Whatever about temporary hacks and unusual relationships, the entropy
introduced by layers 9 through 12 is almost always insufferable.

Nick

I'm optimistic that all the good folks focusing on this in their day
jobs, and expressly funded and resourced to do so, will eventually
recognize what I'm calling "leaks" is part of the routing security
problem.

Sure; I don't disagree, and I don't think that Randy does. But just
because we can't solve the whole problem, does that mean we shouldn't
solve any of it?

is it a *security* problem? it is a violation of business intent. and
one we would like to solve. but it is not clear to me that 'leaks' are
really a security issue.

randy

Solving for route leaks is /the/ "killer app" for BGPSEC.

as would be solving world hunger, war, bad cooking, especially bad
cooking.

route leaks, as much as i understand them
  o are indeed bad ops issues
  o are not security per se
  o are a violation of business relationshiops
  o and 20 years of fighting them have not given us any significant
    increase in understanding, formal definition, or prevention.

i would love to see progress on the route leak problem. i do not
confuddle it with security.

randy

1. Make your customers register routes, then filter them.
     (may be time for big providers to put routing tools into
     open source for the good of the community - make it
     less hard?)

2. Implement the "1-hop" hack to protect your BGP peering.

98% of problem solved on the Internet today

3. Implement a "# of routes-type" filter to make your peers
     (and transit customers) phone you if they really do want
     to add 500,000 routes to your session ( or the wrong set
     of YouTube routes...).

99.9% of problem solved.

4. Implement BGP-Sec

99.91% of "this" problem solved.

Because #1 is 'just too hard' and because #4 is just too sexy
as an academic pursuit we all suffer the consequences. It's
a shame that tier one peering agreements didn't evolve with
a 'filter your customers' clause (aka do the right thing) as well
as a 'like for like' (similar investments) clause in them.

I'm not downplaying the BGP-SEC work, I think it's valid and
may one day save us from some smart bunny who wants to
make a name for himself by bringing the Internet to a halt.

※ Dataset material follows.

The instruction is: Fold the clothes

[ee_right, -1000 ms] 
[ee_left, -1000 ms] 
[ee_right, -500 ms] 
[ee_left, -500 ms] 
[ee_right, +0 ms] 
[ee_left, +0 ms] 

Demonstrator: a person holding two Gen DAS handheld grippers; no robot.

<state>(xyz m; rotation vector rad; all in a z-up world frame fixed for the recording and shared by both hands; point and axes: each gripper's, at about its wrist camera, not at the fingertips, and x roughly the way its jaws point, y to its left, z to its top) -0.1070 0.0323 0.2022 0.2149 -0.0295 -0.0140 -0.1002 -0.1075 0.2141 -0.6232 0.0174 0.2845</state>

I
don't believe that's what we're battling here. We're battling the
operational cost of doing the right thing with the toolset we have
versus waiting for a utopian solution (foolproof and free) that may
never come.

jy

ps. my personal view.

Availability is a key aspect of security - the most important one, in many cases/contexts. The availability of the control plane itself (i.e., being stable/resilient enough to continue doing its job even under various forms of duress) as well as the availability of the information about paths it propagates in order to allow the routing of transit traffic both fall squarely within the rubric of security, IMHO.

The disruption of transit traffic routing often caused by route leaks, as in this particular case, has a negative impact of the overall availability of affected networks/endpoints/applications/services/data. However, route leaks are only one potential cause of such hits to availability - and while there are several BCPs which can and should be adopted in order to protect against control-plane disruption, they in many cases honored more in the breach than in the observance due to complexity, opex (as is the case with many - some would say most - security-related BCPs), and so forth.

The single best thing which could be done to improve the stability/resiliency of the control-plane on IP networks in general would be to change the nature of the control-plane (not just BGP, but the IGPs, as well) from in-band to out-of-band, IMHO. I know this will probably never happen, but wanted to be sure that the point was made in relation to this specific topic for the sake of completeness, if nothing else.

1. Make your customers register routes, then filter them.
(may be time for big providers to put routing tools into
open source for the good of the community - make it
less hard?)

not a big provider, but ras@e-gerbil did release irr-tools no?

2. Implement the "1-hop" hack to protect your BGP peering.

98% of problem solved on the Internet today

which problem? GTSH only protects your actual bgp session, not the
content of the session(s) or the content across the larger network.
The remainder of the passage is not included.